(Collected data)
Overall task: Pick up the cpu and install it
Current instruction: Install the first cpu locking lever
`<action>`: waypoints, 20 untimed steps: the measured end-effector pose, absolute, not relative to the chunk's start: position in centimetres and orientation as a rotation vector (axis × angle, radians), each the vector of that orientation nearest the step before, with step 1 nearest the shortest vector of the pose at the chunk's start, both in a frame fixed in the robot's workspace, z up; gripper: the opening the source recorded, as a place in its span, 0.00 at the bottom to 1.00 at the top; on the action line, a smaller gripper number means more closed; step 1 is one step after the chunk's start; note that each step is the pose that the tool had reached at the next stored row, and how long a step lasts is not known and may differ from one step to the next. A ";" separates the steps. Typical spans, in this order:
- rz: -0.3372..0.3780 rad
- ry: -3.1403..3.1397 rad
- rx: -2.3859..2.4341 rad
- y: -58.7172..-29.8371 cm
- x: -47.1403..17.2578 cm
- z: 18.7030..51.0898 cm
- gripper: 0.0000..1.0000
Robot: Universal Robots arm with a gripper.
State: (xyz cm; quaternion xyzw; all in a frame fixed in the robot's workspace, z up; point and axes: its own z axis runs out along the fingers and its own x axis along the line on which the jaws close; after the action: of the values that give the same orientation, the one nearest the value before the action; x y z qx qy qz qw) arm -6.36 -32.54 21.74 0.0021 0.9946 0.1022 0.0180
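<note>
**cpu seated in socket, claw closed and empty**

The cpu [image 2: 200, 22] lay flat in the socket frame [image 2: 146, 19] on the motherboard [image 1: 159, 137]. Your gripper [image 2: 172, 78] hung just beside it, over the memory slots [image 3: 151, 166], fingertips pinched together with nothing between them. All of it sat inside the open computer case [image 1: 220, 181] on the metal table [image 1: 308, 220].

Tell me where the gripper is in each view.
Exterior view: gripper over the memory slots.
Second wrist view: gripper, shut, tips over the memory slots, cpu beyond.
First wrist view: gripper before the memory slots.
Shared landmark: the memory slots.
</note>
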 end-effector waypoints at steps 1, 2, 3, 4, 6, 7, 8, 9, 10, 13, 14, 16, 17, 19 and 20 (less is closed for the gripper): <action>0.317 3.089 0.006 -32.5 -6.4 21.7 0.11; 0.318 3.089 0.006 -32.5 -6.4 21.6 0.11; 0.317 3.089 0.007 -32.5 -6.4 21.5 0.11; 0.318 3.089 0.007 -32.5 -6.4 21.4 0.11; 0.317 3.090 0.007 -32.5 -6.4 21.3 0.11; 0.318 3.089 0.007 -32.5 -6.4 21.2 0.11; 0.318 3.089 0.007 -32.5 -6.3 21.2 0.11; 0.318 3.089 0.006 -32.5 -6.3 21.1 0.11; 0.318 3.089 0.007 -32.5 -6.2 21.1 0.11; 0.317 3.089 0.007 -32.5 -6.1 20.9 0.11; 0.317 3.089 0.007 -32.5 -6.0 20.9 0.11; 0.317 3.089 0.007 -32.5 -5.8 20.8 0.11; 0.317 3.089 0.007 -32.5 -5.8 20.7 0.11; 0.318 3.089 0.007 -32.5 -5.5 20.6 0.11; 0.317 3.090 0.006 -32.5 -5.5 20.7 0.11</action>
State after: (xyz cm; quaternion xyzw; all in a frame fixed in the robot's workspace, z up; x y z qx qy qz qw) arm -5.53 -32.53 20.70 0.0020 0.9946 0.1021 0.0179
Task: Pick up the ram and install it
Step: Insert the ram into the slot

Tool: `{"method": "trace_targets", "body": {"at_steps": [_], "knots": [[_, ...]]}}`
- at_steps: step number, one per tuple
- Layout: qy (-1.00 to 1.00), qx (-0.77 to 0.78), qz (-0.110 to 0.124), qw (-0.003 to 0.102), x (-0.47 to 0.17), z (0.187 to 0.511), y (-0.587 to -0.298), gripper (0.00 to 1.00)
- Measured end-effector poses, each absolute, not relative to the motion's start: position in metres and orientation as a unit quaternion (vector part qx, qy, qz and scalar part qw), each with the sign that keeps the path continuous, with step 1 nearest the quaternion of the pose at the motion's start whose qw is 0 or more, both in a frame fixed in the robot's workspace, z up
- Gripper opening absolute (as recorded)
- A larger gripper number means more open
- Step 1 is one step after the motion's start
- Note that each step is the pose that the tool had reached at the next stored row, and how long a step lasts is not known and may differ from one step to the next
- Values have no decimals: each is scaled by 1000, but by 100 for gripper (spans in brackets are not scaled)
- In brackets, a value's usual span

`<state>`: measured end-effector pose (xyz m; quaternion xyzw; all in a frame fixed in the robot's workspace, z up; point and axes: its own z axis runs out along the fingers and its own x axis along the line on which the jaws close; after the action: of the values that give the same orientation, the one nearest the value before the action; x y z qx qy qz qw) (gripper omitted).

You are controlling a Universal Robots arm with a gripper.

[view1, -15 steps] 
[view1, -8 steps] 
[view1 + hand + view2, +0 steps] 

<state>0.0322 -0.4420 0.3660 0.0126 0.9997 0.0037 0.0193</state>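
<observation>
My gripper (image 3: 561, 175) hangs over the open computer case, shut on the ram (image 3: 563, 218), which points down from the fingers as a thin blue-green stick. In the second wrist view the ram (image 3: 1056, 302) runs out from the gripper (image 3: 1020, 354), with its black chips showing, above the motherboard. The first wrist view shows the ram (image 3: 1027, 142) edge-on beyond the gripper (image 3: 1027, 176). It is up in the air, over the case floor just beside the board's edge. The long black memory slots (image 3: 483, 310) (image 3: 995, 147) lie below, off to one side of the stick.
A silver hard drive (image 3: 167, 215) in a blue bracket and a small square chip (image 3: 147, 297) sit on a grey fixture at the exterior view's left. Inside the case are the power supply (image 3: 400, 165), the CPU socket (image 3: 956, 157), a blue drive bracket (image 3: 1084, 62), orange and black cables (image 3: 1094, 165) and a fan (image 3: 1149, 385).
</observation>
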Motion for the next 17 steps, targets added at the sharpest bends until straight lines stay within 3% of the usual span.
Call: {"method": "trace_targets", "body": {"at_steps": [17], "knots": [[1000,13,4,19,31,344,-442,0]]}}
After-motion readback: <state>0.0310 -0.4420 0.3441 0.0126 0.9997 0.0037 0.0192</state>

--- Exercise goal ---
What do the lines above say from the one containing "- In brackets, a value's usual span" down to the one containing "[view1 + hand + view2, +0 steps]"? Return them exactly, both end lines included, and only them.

--- Result of the task ---
- In brackets, a value's usual span

`<state>`: measured end-effector pose (xyz m; quaternion xyzw; all in a frame fixed in the robot's workspace, z up; point and axes: its own z axis runs out along the fingers and its own x axis along the line on which the jaws close; after the action: of the values that give the same orientation, the one nearest the value before the action; x y z qx qy qz qw) (gripper omitted).

You are controlling a Universal Robots arm with a gripper.

[view1, -15 steps] 
[view1, -8 steps] 
[view1 + hand + view2, +0 steps] 

The given answer completes the exercise.